Sem cenas do próximo capítulo

A essa altura, não tenho dúvidas de que a Rede Globo está morrendo. É uma agonia lenta, mas constante.

Em outro mundo, suas novelas chegavam a gerar quase 100% de audiência em seus últimos capítulos. O Jornal Nacional era a baliza da opinião brasileira. Hoje, a Globo briga com telespectadores que, se ainda expressivos, diminuem a cada ano; seu jornalismo é provavelmente menos respeitado que a vizinha fofoqueira do 701; e, pior, ela parece não saber para onde ir.

Olhando em retrospectiva, o início dessa decadência pode ter como marco inicial um momento qualquer em 1997, quando os sucessores de Roberto Marinho decidiram afastar o homem forte da TV por 20 anos, Boni, para consolidar o seu poder dentro da emissora. Defenestraram um homem de criação, responsável com Walter Clark pela consolidação da TV como a maior do país nos anos 70, e colocaram uma administradora. Foi um equívoco, e talvez se arrependam disso até hoje.

Mesmo que essa não seja a razão, o fato é que a Globo não soube lidar com um mundo em que novas tecnologias corroeram as bases sobre as quais o seu modelo de negócios se estruturou. Não foram apenas erros no processo de popularização de sua programação para se adequar a esses novos tempos. O problema é o seu apego a um modelo que o tempo superou.
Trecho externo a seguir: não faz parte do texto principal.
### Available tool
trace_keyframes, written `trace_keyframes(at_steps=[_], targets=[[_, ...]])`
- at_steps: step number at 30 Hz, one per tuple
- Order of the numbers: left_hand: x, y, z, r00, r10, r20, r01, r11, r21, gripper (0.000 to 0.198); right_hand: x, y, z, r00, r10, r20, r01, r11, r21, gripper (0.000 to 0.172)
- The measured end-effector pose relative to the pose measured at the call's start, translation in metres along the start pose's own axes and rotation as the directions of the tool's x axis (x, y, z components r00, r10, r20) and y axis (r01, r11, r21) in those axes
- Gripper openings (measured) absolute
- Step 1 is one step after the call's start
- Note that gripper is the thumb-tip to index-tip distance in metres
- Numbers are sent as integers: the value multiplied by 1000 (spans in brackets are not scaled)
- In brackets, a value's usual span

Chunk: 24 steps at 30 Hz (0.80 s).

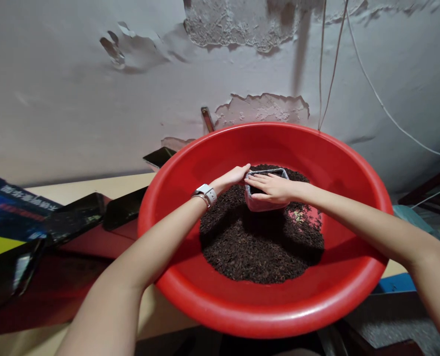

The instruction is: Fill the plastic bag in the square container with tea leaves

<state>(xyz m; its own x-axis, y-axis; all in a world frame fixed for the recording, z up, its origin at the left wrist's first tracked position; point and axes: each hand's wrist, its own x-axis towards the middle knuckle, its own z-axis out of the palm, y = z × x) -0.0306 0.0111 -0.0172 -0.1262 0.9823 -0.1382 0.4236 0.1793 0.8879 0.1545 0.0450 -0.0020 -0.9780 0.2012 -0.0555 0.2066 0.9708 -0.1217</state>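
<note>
While my right hand [274, 189] grips the cup [265, 197] in the basin [264, 306], my left hand [233, 177], fingers together, should push tea [257, 247] in gently, keeping the cup level.

The scene is dim, with soft light from above and the front. The red basin [264, 306] shows a gentle shine on its near rim. Both forearms throw dark shadows on the dark granules [257, 247]. The wall [75, 84] curves strongly from wide-angle distortion. The left edge is dark, and the boxes [16, 217] there look slightly blurred.
</note>
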Motion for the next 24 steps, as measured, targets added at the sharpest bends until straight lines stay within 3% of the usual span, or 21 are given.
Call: trace_keyframes(at_steps=[3, 5, 7, 8, 10, 12, 14, 17, 21, 24], targets=[[-1, 3, -1, 1000, -9, 21, 8, 1000, 30, 47, -2, 5, -10, 993, -46, 110, 40, 997, 59, 54], [-3, 6, -1, 1000, 12, 10, -13, 993, 117, 50, -5, 8, -23, 994, -48, 101, 36, 992, 117, 46], [-5, 11, 1, 985, 151, -88, -118, 947, 299, 50, -8, 12, -34, 998, 32, -60, -20, 980, 196, 43], [-7, 14, 3, 954, 271, -125, -201, 892, 406, 48, -10, 16, -39, 978, 100, -183, -56, 971, 234, 43], [-13, 20, 10, 859, 506, -77, -382, 735, 560, 44, -12, 27, -46, 875, 238, -421, -109, 945, 307, 43], [-20, 24, 21, 787, 603, 134, -554, 594, 583, 45, -13, 43, -48, 747, 354, -562, -145, 912, 383, 42], [-26, 26, 32, 739, 553, 385, -666, 514, 541, 46, -14, 59, -47, 651, 454, -609, -167, 868, 468, 43], [-27, 26, 44, 714, 390, 581, -696, 482, 532, 49, -16, 76, -43, 593, 547, -591, -191, 808, 557, 45], [-22, 25, 45, 731, 303, 612, -665, 520, 536, 51, -16, 78, -42, 573, 584, -574, -160, 767, 621, 47], [-19, 24, 37, 732, 378, 567, -671, 544, 503, 45, -16, 78, -43, 568, 588, -576, -130, 755, 642, 46]])
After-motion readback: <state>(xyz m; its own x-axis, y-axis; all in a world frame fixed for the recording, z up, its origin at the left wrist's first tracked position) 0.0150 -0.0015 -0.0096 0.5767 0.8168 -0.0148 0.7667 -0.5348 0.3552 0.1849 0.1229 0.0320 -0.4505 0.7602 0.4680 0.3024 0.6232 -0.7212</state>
É incrível, mas a Globo se sustenta sobre uma estrutura de grade criada há quase 50 anos. Programas infantis e femininos pela manhã, jornais e esporte ao meio dia, novela e filme à tarde. É um modelo criado para um país que já não existe, em que homens trabalhavam, mulheres cuidavam da casa e as crianças não tinham o que fazer à tarde, e à noite todos viam TV juntos enquanto jantavam e esperavam a hora de ir dormir.
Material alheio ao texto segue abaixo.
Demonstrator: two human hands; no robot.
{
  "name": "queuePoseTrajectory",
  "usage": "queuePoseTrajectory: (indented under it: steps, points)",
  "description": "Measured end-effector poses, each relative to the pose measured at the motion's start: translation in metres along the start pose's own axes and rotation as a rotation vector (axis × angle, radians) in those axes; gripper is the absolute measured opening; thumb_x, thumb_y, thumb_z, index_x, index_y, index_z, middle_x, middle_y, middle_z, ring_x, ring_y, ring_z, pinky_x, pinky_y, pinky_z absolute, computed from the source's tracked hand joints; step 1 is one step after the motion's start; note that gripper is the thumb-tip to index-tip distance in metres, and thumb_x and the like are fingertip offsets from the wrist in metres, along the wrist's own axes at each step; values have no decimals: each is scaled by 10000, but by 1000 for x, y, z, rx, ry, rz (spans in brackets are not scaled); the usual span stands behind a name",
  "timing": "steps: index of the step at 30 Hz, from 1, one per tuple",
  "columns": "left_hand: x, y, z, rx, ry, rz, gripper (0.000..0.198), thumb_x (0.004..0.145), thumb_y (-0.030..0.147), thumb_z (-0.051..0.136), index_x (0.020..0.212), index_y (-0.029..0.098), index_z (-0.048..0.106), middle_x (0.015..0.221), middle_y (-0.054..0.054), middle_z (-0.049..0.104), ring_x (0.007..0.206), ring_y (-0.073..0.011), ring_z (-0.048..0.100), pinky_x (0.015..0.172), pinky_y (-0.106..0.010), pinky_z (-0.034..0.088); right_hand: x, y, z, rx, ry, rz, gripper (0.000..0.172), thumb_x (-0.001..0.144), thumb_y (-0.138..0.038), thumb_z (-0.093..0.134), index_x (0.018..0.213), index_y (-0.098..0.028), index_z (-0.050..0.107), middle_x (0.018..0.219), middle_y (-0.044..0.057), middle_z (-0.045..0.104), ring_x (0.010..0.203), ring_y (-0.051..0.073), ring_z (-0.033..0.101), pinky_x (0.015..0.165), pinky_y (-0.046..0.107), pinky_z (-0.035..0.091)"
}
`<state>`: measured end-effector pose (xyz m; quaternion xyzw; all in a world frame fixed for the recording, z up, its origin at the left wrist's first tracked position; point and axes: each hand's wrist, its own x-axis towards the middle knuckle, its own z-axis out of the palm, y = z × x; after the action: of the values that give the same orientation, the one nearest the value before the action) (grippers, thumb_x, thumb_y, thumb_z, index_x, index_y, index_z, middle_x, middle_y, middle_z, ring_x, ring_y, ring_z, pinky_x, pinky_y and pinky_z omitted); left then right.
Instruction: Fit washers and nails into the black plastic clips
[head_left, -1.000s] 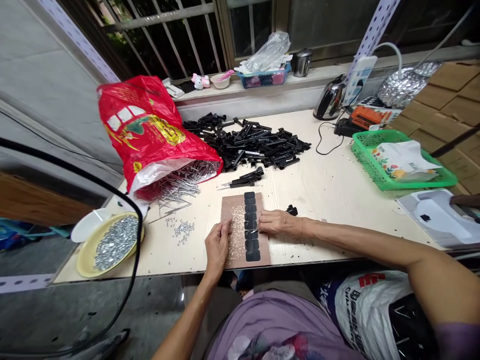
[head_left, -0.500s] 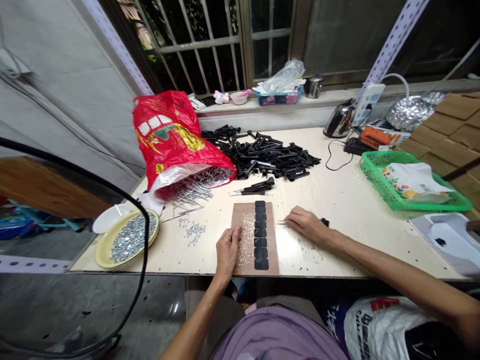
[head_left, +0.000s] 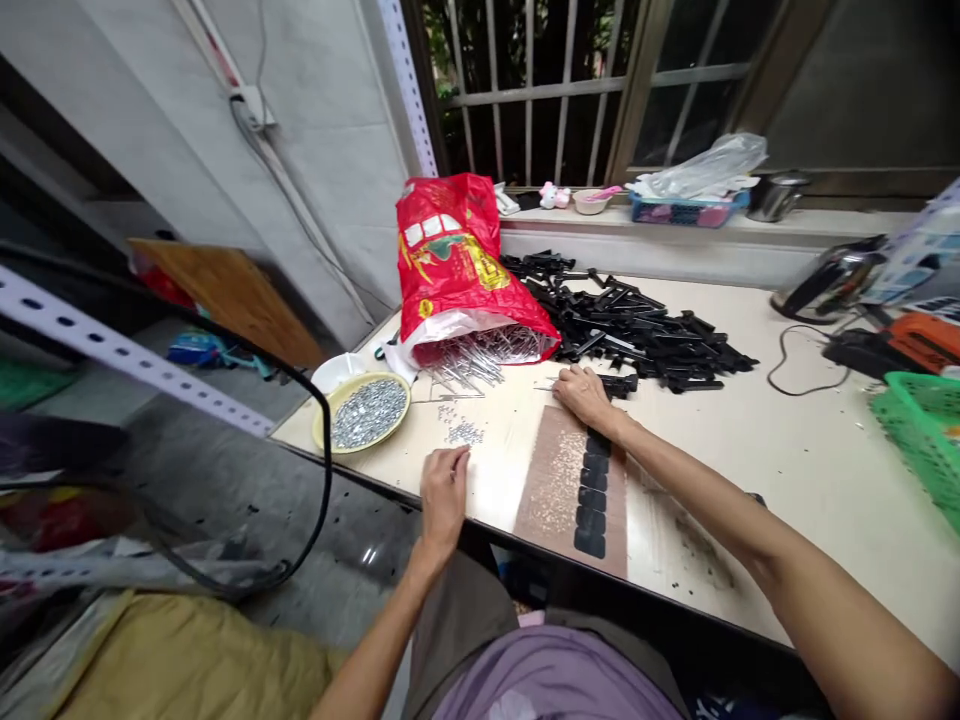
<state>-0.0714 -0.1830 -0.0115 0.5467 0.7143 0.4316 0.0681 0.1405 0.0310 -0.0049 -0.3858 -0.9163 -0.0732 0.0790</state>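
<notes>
My left hand (head_left: 444, 488) lies on the table near its front edge, fingers curled, just below a scatter of small silver nuts (head_left: 463, 432). My right hand (head_left: 582, 394) reaches forward over the table and rests by a few black plastic parts (head_left: 619, 384) and loose metal pins (head_left: 469, 373); its fingers are bent and what they hold is hidden. A brown board (head_left: 571, 488) with a column of black pads and pale specks lies between my arms. A big heap of black plastic parts (head_left: 630, 328) sits beyond.
A red plastic bag (head_left: 456, 262) spills metal pins at the left. A yellow dish (head_left: 363, 412) of silver nuts stands at the table's left corner by a white bowl (head_left: 337, 372). A kettle (head_left: 832, 282), cable, green basket (head_left: 922, 425) and window-sill clutter lie right and behind.
The view has swung left. My right hand moved from beside the brown board up to the pins and black parts. My left hand left the board and shifted left toward the loose nuts.
</notes>
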Motion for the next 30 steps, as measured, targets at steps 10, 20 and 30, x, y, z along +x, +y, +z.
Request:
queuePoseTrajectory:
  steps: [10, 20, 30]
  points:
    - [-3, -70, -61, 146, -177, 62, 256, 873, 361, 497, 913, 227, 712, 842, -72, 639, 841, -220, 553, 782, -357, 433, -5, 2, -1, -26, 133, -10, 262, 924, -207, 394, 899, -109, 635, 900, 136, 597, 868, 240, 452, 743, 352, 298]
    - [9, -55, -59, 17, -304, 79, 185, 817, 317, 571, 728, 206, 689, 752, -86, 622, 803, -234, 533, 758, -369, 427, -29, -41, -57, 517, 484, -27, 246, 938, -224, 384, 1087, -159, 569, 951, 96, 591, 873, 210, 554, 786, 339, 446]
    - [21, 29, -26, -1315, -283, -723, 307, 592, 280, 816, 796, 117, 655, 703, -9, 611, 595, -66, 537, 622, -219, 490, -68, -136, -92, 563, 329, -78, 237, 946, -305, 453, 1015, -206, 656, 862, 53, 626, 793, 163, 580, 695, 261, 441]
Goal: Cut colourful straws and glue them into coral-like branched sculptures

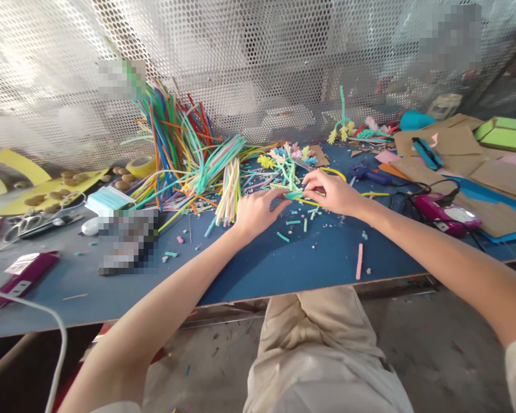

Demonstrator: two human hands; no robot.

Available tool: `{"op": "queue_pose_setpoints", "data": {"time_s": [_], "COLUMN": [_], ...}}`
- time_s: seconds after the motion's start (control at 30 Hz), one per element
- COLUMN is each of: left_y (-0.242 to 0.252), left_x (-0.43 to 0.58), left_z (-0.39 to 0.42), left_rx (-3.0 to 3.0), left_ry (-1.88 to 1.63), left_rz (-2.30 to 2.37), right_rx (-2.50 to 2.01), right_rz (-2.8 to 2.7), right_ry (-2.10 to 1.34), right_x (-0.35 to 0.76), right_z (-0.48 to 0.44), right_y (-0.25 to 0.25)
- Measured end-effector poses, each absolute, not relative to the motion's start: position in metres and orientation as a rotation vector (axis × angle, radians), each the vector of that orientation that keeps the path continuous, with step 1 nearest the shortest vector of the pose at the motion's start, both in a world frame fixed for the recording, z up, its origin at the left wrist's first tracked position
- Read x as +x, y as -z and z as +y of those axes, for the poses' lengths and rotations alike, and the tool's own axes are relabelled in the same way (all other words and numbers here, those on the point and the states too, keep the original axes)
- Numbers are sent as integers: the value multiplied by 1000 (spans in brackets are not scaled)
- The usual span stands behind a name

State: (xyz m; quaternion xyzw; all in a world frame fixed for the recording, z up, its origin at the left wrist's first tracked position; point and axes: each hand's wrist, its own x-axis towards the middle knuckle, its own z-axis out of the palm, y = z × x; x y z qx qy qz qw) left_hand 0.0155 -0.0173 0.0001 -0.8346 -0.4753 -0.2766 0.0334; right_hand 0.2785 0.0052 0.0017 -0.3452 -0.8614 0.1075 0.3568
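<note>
Blue table (pixel 249 278) below | pastel flower cluster (pixel 289 163) near its far side | left hand (pixel 260 212) and right hand (pixel 332 191), each pinched narrow on the green strip (pixel 293 195) | strip between them, any join to the cluster too small to make out; likely light, soft, bendable, easily crushed; best held near its ends
</note>
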Motion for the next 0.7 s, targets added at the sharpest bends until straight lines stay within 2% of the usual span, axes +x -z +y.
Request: {"op": "queue_pose_setpoints", "data": {"time_s": [0.43,0.7], "left_y": [-4,5], "left_x": [9,7], "left_z": [-18,-10], "left_rx": [-2605,-2478], "left_ry": [930,1113], "left_rz": [-1239,-972], "right_rx": [-800,-816], "right_rz": [-2205,-2226], "right_ry": [-344,-297], "right_x": [277,277], "right_z": [3,4], "right_y": [1,1]}}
É nesse horário, a faixa nobre, que o problema é mais grave. A grade é velha conhecida nossa: novela leve que crianças podem ver, jornal local, novela engraçada que todos podem ver, Jornal Nacional para estabelecer a pauta do país, novela para adultos; é aqui que a Globo ganha de verdade o leitinho das crianças.

A novela das oito é tão brasileira quanto o brigadeiro e a jabuticaba. Já foi referencial de tempo e condicionante social. Mas o século XXI não tem sido generoso com ela: ano após ano, sua audiência vem caindo. É um processo irreversível, e tem se acelerado em progressão geométrica nos últimos cinco anos. E a culpa não é apenas da qualidade cada vez mais baixa de suas tramas.
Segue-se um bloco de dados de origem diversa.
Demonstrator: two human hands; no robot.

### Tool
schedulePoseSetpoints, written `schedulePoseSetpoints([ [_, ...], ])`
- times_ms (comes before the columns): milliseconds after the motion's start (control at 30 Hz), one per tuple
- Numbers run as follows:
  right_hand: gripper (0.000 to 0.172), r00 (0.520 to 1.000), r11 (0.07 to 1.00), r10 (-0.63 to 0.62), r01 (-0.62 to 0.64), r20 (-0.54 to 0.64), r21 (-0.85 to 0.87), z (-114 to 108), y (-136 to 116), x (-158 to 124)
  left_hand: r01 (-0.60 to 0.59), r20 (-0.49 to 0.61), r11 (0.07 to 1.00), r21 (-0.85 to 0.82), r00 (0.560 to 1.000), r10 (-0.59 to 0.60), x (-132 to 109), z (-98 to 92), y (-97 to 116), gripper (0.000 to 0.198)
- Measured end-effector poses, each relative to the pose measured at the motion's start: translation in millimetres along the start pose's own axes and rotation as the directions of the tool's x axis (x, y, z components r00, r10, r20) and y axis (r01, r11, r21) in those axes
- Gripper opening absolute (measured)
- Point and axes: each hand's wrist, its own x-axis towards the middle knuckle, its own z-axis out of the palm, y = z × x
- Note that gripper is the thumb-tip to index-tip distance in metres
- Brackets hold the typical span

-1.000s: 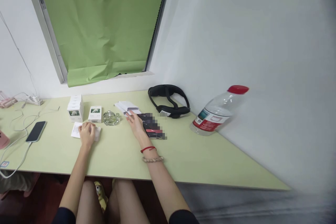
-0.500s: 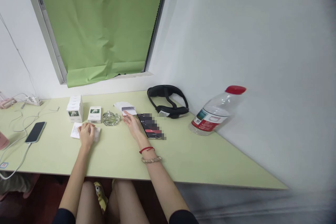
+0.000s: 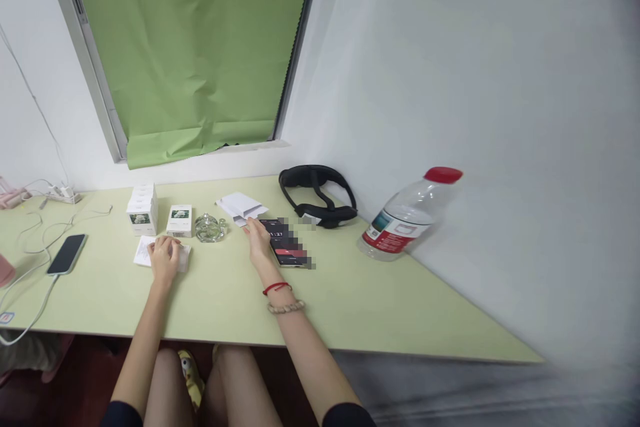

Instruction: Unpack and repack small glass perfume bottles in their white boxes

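My left hand point(image 3: 164, 257) lies over a flat white printed paper point(image 3: 143, 252), its fingers curled onto it; a translucent piece shows at the paper's right end. My right hand point(image 3: 259, 241) is lowered beside the near corner of flattened white cartons point(image 3: 243, 203), fingers loosely bent and nothing visible in them. To its right lies a phone point(image 3: 286, 247) with its screen lit, partly pixelated. Between my hands stands a clear glass perfume bottle point(image 3: 209, 228). Left of it is a small white box point(image 3: 180, 220) with a flower picture, beside a row of similar boxes point(image 3: 141, 210).
A black headset strap point(image 3: 320, 213) lies behind the phone. A red-capped plastic bottle point(image 3: 400, 223) stands at the right by the wall. On the left, a second phone point(image 3: 67, 255) is plugged into a white cable, near a power strip point(image 3: 63, 192) with several cords.
My right hand has drawn back towards me and its fingers have come closer together. The white carton it was touching now lies flatter among the others. My left hand stays in place.
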Motion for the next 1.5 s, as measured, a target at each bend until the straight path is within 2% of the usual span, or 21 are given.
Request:
schedulePoseSetpoints([
  [167,0.031,0.993,0.997,0.016,-0.026,0.120,0.077,4.4,-1.1,-4.9,0.001,-0.007,1.000,-0.005,1.000,-0.001,0.0,0.7,-1.0,0.026],
  [300,0.027,0.991,0.985,0.081,-0.096,0.108,0.147,7.1,-4.0,-7.1,0.001,-0.016,1.000,-0.011,1.000,-0.001,0.3,1.0,-1.5,0.026],
  [433,0.022,0.989,0.978,0.097,-0.115,0.109,0.173,8.1,-7.9,-7.9,-0.007,-0.007,1.000,0.002,1.000,0.007,0.5,1.2,-2.7,0.026],
  [700,0.017,0.978,0.971,0.178,-0.193,0.110,0.144,6.5,-9.3,-8.4,0.000,0.014,1.000,-0.002,1.000,0.000,0.7,1.0,-3.2,0.026],
  [1033,0.025,0.959,0.981,0.185,-0.193,0.217,0.016,-0.1,4.9,-1.6,-0.004,-0.001,1.000,0.019,1.000,0.004,0.9,2.2,-2.8,0.027],
  [1200,0.027,0.969,0.986,0.163,-0.164,0.188,-0.006,-0.6,4.8,-1.4,-0.005,0.005,1.000,0.021,1.000,0.005,0.8,2.3,-2.8,0.028],
  [1400,0.025,0.983,0.988,0.129,-0.140,0.133,0.071,5.8,-5.8,-9.6,-0.004,0.000,1.000,0.013,1.000,0.004,0.8,1.7,-1.3,0.027],
  [1500,0.022,0.982,0.985,0.121,-0.137,0.143,0.108,8.0,-9.2,-12.0,-0.002,-0.001,1.000,0.018,1.000,0.002,0.7,1.7,-0.9,0.028],
])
Quanto a esse aspecto, talvez secundário, a consolidação da TV por assinatura e a enchente de produções gringas disponíveis serviram para colocar algumas coisas em perspectiva. A revolução pela qual passou a TV americana nos últimos 20 anos, e que a faz gerar produtos de qualidade inquestionável como The Sopranos, Mad Men, Breaking Bad, Game of Thrones e muitos outros, põe em questão o tão decantado Padrão Globo de Qualidade.

Esse foi um dos mitos que sustentaram a hegemonia absoluta da Globo a partir do fim da TV Tupi, e dentro daquele ambiente insular era verdadeiro. É como aquela mulher que, em Marajá do Sena, achamos a mais linda do mundo, mas cuja beleza desaparece quando finalmente a TV chega e a gente vê que o mundo é um pouco variado. Hoje basta comparar as novelas da Globo com os seriados americanos para ver o abismo de qualidade que existe entre eles.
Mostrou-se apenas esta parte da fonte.